# Stokes theorem under covariant derivaties?

1. Oct 20, 2008

### tim_lou

in my GR book, it claims that integral of a covariant divergence reduces to a surface term. I'm not sure if I see this...

So, is it true that:
$$\int_{\Sigma}\sqrt{-g}\nabla_{\mu} V^{\mu} d^nx= \int_{\partial\Sigma}\sqrt{-g} V^{\mu} d^{n-1}x$$

if so, how do I make sense of the $d^{n-1}x$ term? would it be just a differential form?? so what about the following?

$$\int_{\Sigma} \nabla_{\mu} V^{\mu} d\omega=\int_{\partial \Sigma} \sqrt{-g} V^{\mu} \omega$$

is it true? It certainly doesn't seem so to me... since the proof of stokes' theorem heavily rely on the similarities between taking the boundary of a simplex and taking the derivative of a form.
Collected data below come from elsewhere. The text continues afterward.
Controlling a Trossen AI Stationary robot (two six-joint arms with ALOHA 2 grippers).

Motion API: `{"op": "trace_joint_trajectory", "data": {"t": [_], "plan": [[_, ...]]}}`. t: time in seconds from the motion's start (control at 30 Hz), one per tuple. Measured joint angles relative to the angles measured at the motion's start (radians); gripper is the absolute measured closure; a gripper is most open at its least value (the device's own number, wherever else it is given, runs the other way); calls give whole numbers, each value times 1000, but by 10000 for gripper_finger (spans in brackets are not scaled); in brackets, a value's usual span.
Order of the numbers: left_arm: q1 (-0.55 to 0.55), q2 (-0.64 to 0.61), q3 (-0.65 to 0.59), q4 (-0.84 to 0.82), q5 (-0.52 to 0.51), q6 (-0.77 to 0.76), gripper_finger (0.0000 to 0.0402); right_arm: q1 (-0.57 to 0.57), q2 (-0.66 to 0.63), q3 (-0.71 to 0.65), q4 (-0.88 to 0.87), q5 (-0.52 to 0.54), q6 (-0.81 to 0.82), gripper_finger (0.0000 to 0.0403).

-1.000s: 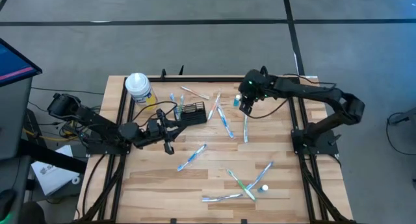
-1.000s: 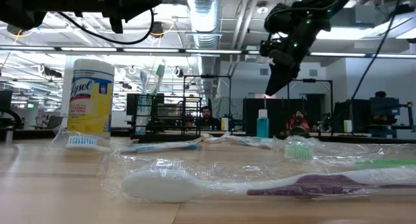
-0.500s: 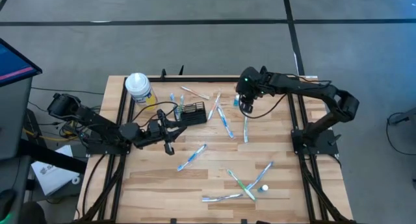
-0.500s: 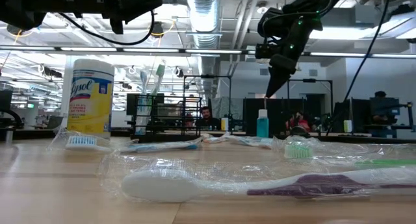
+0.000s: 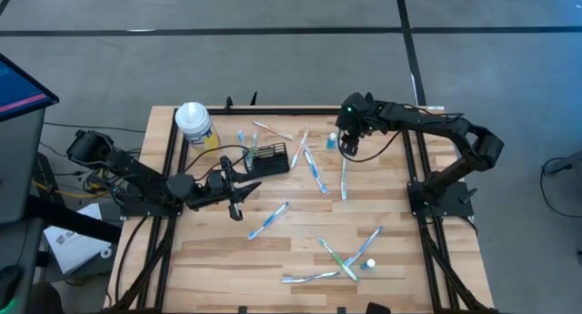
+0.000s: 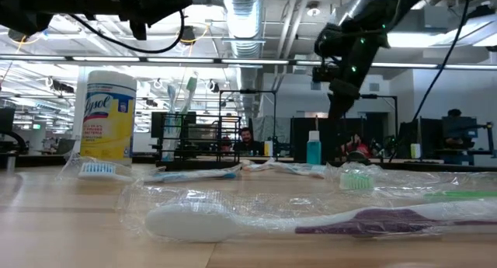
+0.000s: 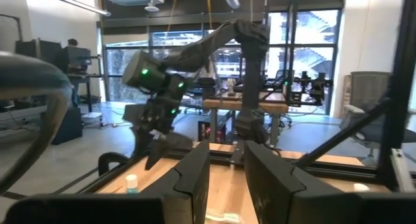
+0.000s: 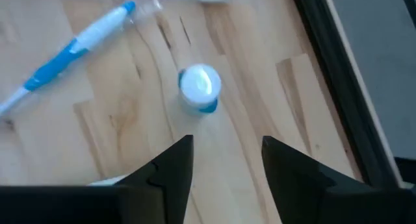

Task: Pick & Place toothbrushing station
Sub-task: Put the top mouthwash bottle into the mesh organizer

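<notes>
Since a second ago my right gripper (image 5: 349,148) has slid a little further from the caddy along the table's far edge and its fingers have spread; from its own wrist camera I see the two dark fingers (image 8: 170,167) apart, empty, with bare wood between them and a small teal tube with a round white cap (image 8: 199,87) standing upright just beyond them. That same tube (image 6: 314,148) shows in the low view beneath the hanging right gripper (image 6: 339,111).

My left gripper (image 5: 235,194) has not shifted. It hovers just beside the toothbrushing station (image 5: 267,159), on the caddy's near side. Its flat black fingers (image 7: 195,178) stand a narrow gap apart with nothing between them.

The toothbrushing station is a small black wire-mesh rectangular box on the pale wood-plank table (image 5: 300,232), toward its far left part. Just beyond the caddy, at the table's far left corner, stands the yellow cylindrical wipes canister (image 5: 195,125) with a white lid. A blue-and-white toothbrush (image 5: 268,220) lies flat on the near side of the caddy, and several more wrapped brushes lie scattered between the caddy and the right gripper. In the low view a white-and-purple toothbrush (image 6: 311,220) in crinkled clear wrap lies closest to the camera.
</notes>
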Motion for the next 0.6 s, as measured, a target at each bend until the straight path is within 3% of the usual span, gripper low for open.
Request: {"op": "trace_joint_trajectory", "data": {"t": [0.23, 0.6], "plan": [[-15, 0, 0, -1, 0, 5, 312, -30, -10, -165, 245, -8, -18, 196], [-15, 0, 0, 0, 0, 5, 312, -30, -11, -316, 564, -53, -26, 161]]}}
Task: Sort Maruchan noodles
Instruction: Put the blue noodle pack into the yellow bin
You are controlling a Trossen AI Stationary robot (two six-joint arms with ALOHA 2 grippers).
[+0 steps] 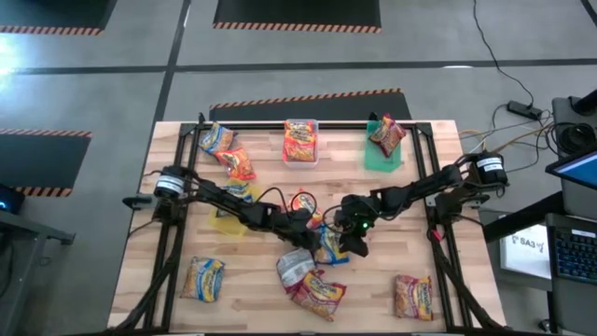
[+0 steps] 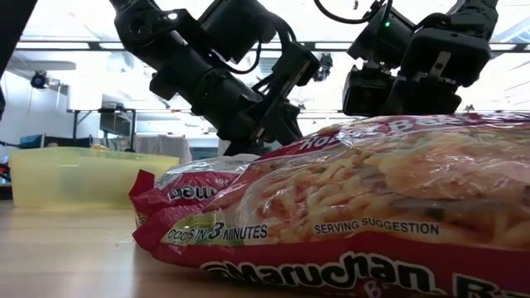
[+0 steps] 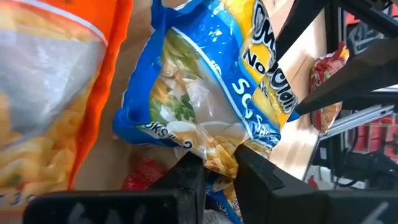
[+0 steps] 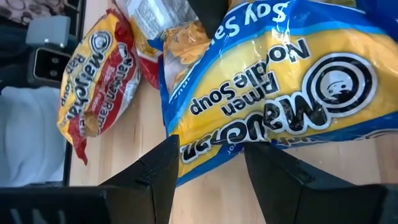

This certainly does not seem to be the case with covariant derivatives. Perhaps it is only true with taking divergences. How do I go by proving/reasoning it? (simply saying things in flat space generalize in things in curved space with ; replaced by , doesn't do it for me)

edit: i just can't figure out what the heck is wrong with the latex... someone might have to fix it for me. (something is clearly messed up about the current latex system... seriously how can my d^{n-1} x term have any syntax error?

Last edited: Oct 20, 2008
2. Oct 21, 2008

### schieghoven

One way to demonstrate the specific example you raised is via

V^{\mu}_{;\mu} = \frac{1}{\sqrt{-g}} \left( V^\mu \sqrt{-g} \right)_{,\mu}

(tex is playing up for me too.) You can prove this result from the definitions of the covariant derivative and the Christoffel symbols. The factors of \sqrt{-g} appear in just the right places that the integral will reduce to the standard Gauss' law in terms of partial derivatives.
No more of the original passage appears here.